[EM] Burlington VT reconsidering IRV 10 years after IRV failed to elect the Condorcet Winner

Kristofer Munsterhjelm km_elmet at t-online.de
Thu Dec 5 05:36:36 PST 2019


On 05/12/2019 12.57, Toby Pereira wrote:
> I think the biggest problem with Schulze, more than that it is
> complicated to explain, is that you're basically asking people to take
> it on trust that it is even a method at all. From the Wikipedia article:
> 
> "It can be proven that {\displaystyle p[X,Y]>p[Y,X]}p[X,Y] >
> p[Y,X] and {\displaystyle p[Y,Z]>p[Z,Y]}p[Y,Z] > p[Z,Y] together
> imply {\displaystyle p[X,Z]>p[Z,X]}p[X,Z] > p[Z,X].^[1]
> <https://en.wikipedia.org/wiki/Schulze_method#cite_note-schulze2011-1>
> ^:§4.1  Therefore, it is guaranteed (1) that the above definition of
> "/better/" really defines a transitive relation
> <https://en.wikipedia.org/wiki/Transitive_relation> and (2) that there
> is always at least one candidate {\displaystyle D}D with {\displaystyle
> p[D,E]\geq p[E,D]}{\displaystyle p[D,E]\geq p[E,D]} for every other
> candidate {\displaystyle E}E."
> 
> "It can be proven". Well thanks. And
> also https://rangevoting.org/SchulzeComplic.html

Wikipedia makes it unnecessarily complex. A beatpath from X to Y is
measured by the strength of its weakest link, and the path is
constructed so that the weakest link is as strong as possible.

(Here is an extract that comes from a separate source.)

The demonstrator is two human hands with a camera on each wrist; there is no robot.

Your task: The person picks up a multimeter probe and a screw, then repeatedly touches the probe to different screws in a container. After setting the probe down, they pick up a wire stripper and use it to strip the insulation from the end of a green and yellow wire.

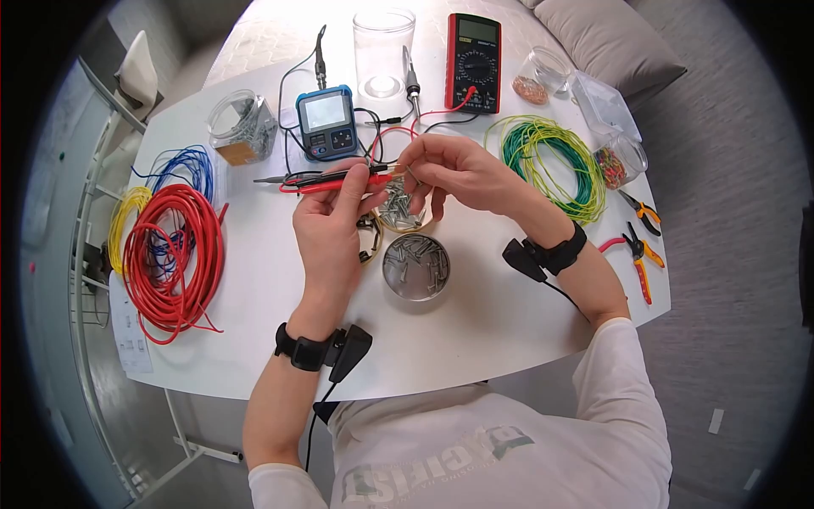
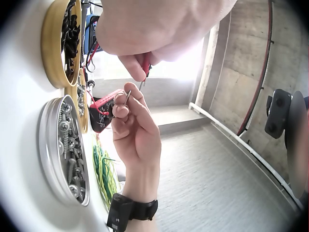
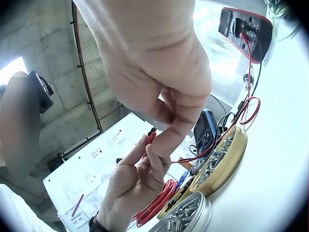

If p[X,Y] is the strength of the beatpath from X to Y, and there's a
cycle from X to Y to W to X, then that means that
	- the strongest path from X to W is weaker than the strongest path from
W to X (since W beats X by beatpath),
but also
	- the strongest path from X to W through Y is stronger than the
strongest path from W to X (since X beats Y by beatpath, and Y beats W
by beatpath).

That's a contradiction, because "the strongest path from X to W" must be
at least as strong as the one through Y. So cycles can't happen, so
beatpaths are transitive.

Still complex, but not nearly as daunting as Wikipedia's "it can be
proven" makes it out to be.

> "If the strongest path from L to W, is stronger than, or at least as
> strong as, the strongest path from W to L, and if this
> is /simultaneously/ true for /every/ L, then W is a "Schulze winner."
> Schulze proved the theorem that such a W always exists (at least using
> "margins"; I am confused re the "winning-votes" enhancement)."
> 
> Even less convincing.

That kind of follows from the transitivity. If there are no cycles, you
can imagine running a sorting algorithm with "is p[X,Y] greater than or
equal to p[Y,X]" as the >= operator, and you'd get an unambiguous order
up to ties. Suppose it's a descending sort; then whoever is first in the
sorted list beats or ties everybody else in that list by beatpath.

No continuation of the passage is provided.